_Work item_:
Pictures aside, write every record out again word for word.

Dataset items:
════════

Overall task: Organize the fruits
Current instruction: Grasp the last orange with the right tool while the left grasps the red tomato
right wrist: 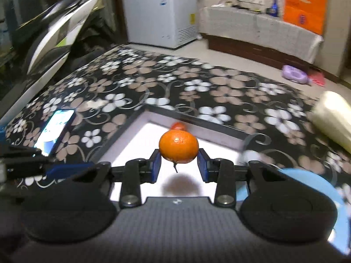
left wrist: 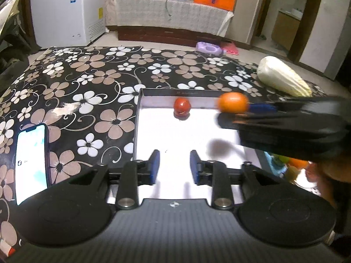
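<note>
A shallow white tray with a dark rim (left wrist: 140,109) lies on the flowered table; it also shows in the right wrist view (right wrist: 131,120). A small red fruit (left wrist: 182,106) rests near its far wall, partly hidden behind the orange in the right wrist view (right wrist: 178,126). My right gripper (right wrist: 178,164) is shut on an orange (right wrist: 178,146) and holds it above the tray; the orange also shows in the left wrist view (left wrist: 233,102). My left gripper (left wrist: 174,166) is open and empty over the tray's near part.
A lit phone (left wrist: 31,164) lies on the table left of the tray. A pale cabbage (left wrist: 283,79) lies at the table's far right. A light blue plate (right wrist: 307,182) with more fruit (left wrist: 294,166) sits right of the tray. A white freezer (left wrist: 63,11) stands beyond.
</note>
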`<state>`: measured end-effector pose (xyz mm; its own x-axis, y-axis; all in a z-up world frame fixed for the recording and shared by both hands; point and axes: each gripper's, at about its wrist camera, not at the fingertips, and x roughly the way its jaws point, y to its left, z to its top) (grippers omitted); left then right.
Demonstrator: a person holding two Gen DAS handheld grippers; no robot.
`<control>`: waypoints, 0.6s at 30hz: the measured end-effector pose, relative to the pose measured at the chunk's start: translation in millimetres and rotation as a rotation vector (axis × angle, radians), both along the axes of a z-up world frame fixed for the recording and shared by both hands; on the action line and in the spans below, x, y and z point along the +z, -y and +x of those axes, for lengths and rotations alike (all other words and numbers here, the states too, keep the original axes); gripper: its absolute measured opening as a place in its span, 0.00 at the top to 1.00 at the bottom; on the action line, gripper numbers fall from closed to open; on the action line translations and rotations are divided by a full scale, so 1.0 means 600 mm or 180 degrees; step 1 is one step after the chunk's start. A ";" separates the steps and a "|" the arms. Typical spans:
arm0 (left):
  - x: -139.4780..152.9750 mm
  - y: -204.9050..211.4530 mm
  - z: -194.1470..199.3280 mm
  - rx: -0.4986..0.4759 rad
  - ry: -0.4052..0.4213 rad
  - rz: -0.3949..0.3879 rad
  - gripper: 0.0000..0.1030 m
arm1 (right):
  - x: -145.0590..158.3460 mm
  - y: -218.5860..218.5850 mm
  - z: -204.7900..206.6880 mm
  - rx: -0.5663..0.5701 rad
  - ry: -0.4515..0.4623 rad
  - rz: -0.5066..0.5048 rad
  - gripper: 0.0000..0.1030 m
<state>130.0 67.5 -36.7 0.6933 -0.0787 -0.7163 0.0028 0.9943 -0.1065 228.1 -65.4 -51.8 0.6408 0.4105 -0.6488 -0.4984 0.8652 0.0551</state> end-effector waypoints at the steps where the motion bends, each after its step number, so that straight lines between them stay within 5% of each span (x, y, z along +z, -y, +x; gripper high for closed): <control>1: -0.002 0.001 0.007 0.0030 -0.0003 0.0019 0.60 | 0.003 0.011 -0.005 -0.0076 0.0007 0.0015 0.62; 8: -0.004 0.029 0.072 0.0077 0.0187 0.0184 0.60 | 0.020 0.054 -0.022 -0.0245 0.0061 0.0194 0.62; 18: -0.041 0.068 0.159 0.0033 0.0133 0.0284 0.60 | 0.013 0.097 -0.016 -0.0273 0.0051 0.0179 0.63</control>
<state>225.2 26.9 -61.2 0.7232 -0.0085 -0.6906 -0.0050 0.9998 -0.0175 218.7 -123.6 -44.0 0.6852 0.3891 -0.6158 -0.4238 0.9005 0.0974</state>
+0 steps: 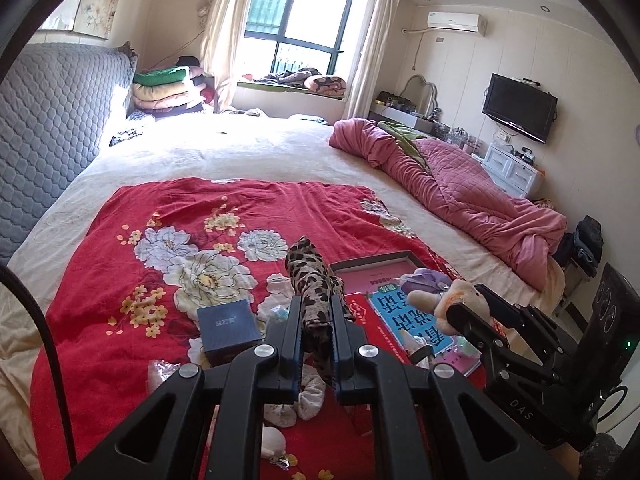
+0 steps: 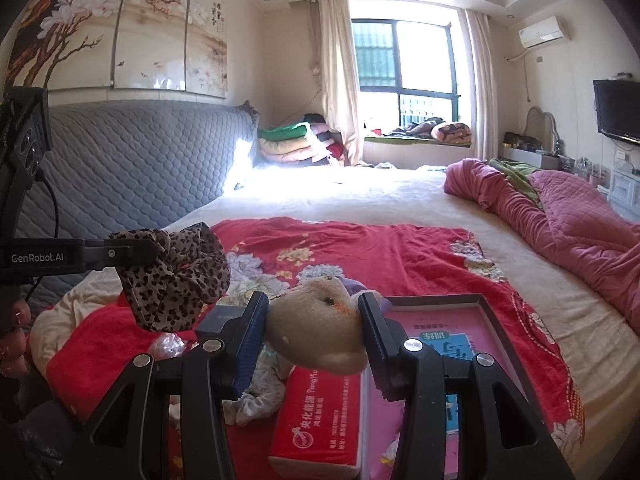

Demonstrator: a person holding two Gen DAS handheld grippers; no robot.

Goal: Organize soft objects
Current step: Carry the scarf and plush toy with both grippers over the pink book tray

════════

_Exercise output_:
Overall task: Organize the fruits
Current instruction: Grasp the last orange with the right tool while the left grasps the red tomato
right wrist: 
left wrist: 
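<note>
A shallow white tray with a dark rim (left wrist: 140,109) lies on the flowered table; it also shows in the right wrist view (right wrist: 131,120). A small red fruit (left wrist: 182,106) rests near its far wall, partly hidden behind the orange in the right wrist view (right wrist: 178,126). My right gripper (right wrist: 178,164) is shut on an orange (right wrist: 178,146) and holds it above the tray; the orange also shows in the left wrist view (left wrist: 233,102). My left gripper (left wrist: 174,166) is open and empty over the tray's near part.
A lit phone (left wrist: 31,164) lies on the table left of the tray. A pale cabbage (left wrist: 283,79) lies at the table's far right. A light blue plate (right wrist: 307,182) with more fruit (left wrist: 294,166) sits right of the tray. A white freezer (left wrist: 63,11) stands beyond.
</note>
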`<state>`: measured end-effector pose (xyz mm; its own x-axis, y-axis; all in a z-up world frame fixed for the recording and shared by both hands; point and axes: each gripper's, at about its wrist camera, not at the fingertips, and x roughly the way its jaws point, y to its left, z to its top) (grippers omitted); left then right.
Demonstrator: a person holding two Gen DAS handheld grippers; no robot.
`<control>`: waypoints, 0.6s at 30hz: the measured end-effector pose, relative to the pose measured at the chunk's start: translation in millimetres and rotation as a rotation vector (axis × angle, radians), both along the axes of a z-up world frame fixed for the recording and shared by both hands; on the action line and in the spans below, x, y and z point along the +z, -y and +x of those axes, for lengths and rotations alike (all other words and numbers here, the states too, keep the original axes); gripper: its absolute measured opening as a place in its span, 0.00 at the top to 1.00 at the bottom; on the action line, gripper numbers fall from closed to open; on the action line translations and rotations are divided by a full scale, so 1.0 means 600 mm or 180 degrees; step 1 is one step after the chunk's start. A ";" separates the steps and a "|" the arms. Typical spans:
arm0 (left):
  - x: -139.4780..152.9750 mm
  - y: -204.9050..211.4530 mm
  - z: -194.1470..199.3280 mm
  - rx: -0.4986..0.4759 rad
  - ry: -0.4052..0.4213 rad
  - rz: -0.3949..0.3879 rad
  - gripper: 0.0000..0.1030 m
arm1 (right):
  - x: -145.0590..158.3460 mm
  - y: -218.5860..218.5850 mm
  - z: -204.7900..206.6880 mm
  - rx: -0.5663..0.5701 rad
  - ry: -0.4515..0.4623 rad
  - rz: -0.5066..0.5048 rad
  - gripper: 0.0000..0.1030 m
<state>130.0 67.5 -36.7 0.6933 -0.0787 -0.7163 0.0028 0.9943 -0.1065 228.1 -65.4 -51.8 0.6408 0.4105 -0.6488 -0.4984 0.8652 0.0551</state> end-effector waypoints at the steps where the motion bends, each after its step number, so that straight lines between them stay within 5% of each span (x, y, z along +z, -y, +x; gripper high for closed): <control>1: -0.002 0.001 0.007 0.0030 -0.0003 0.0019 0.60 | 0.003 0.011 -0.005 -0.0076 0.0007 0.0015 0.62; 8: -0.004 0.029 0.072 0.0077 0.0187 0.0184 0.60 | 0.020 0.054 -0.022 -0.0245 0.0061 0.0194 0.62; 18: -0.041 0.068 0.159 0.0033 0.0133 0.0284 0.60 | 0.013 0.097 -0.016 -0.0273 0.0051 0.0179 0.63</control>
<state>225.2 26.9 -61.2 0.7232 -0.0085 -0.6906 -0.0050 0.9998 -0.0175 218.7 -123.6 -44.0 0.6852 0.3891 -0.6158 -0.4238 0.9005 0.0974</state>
+0 steps: 
+0 steps: 

Demonstrator: a person holding two Gen DAS handheld grippers; no robot.

Goal: Organize soft objects
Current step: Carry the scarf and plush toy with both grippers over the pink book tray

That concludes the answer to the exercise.